MPs and wealth firms have warned that such a move would discourage saving and fail to boost investment in UK markets.
The Treasury Committee, backed by leading investment firms including AJ Bell, said cutting the allowance would do little to achieve the government’s goal of encouraging more retail investors into UK equities.
Research from AJ Bell found only one in five savers would move money into the stock market if the Cash ISA allowance were reduced or abolished.

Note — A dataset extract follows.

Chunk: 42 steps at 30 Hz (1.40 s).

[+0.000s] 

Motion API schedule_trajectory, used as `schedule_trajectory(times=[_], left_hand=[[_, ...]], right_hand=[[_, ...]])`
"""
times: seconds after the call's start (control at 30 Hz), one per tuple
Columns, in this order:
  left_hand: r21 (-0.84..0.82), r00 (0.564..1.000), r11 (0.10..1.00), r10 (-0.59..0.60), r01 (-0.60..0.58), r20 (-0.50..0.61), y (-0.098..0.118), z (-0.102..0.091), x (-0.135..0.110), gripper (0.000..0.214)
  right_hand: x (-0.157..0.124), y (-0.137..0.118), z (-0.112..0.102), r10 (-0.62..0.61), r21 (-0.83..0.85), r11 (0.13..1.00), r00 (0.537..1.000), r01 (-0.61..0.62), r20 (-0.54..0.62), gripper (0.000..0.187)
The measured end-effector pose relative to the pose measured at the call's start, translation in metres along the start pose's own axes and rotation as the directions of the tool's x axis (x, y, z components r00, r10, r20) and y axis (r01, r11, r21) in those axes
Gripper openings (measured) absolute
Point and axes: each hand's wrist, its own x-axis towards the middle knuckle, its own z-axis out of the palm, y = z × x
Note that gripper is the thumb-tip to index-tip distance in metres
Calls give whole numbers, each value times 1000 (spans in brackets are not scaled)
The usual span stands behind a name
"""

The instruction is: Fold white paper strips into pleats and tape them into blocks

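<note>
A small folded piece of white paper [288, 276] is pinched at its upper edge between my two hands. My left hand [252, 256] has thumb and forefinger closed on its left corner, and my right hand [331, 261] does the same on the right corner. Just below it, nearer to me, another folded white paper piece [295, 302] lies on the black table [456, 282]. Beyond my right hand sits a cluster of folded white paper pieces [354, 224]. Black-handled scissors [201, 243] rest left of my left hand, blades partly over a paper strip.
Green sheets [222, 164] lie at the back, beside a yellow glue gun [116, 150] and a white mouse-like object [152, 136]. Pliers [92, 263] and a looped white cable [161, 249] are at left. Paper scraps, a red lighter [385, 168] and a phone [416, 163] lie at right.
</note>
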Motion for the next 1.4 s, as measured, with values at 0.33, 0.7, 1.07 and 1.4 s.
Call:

The firm said simplifying ISAs, rather than restricting them, would be a more effective way to encourage long-term investing.
The call comes after reports suggested chancellor Rachel Reeves may look to cut the current tax-free allowance in half, from £20,000 to £10,000 a year.
AJ Bell’s director of public policy, Tom Selby, said: “While the chancellor’s policy goal of boosting retail investing in the UK is the right one, slashing the Cash ISA allowance would be a clumsy and ineffective way to go about it.
“All this would do is hardwire the barriers that currently exist between Cash ISAs and Stocks and Shares ISAs, when behavioural research tells us tearing these barriers down and simplifying the landscape would be the most effective way of helping more people invest for their financial future.”
Selby warned that lowering the allowance could trigger a “use it or lose it” mindset, creating further friction in the system and discouraging transfers between Cash and Stocks and Shares ISAs.
AJ Bell has called for a radical simplification of the ISA system, starting with the merger of Cash ISAs and Stocks and Shares ISAs into a single tax wrapper.
Behavioural research supported by AJ Bell found the current siloed structure reinforces short-term saving habits and deters investors from taking a long-term approach.
The study concluded that simplifying ISA options and removing the distinction between cash and investments could help more people build financial resilience and support the UK’s retail investment market.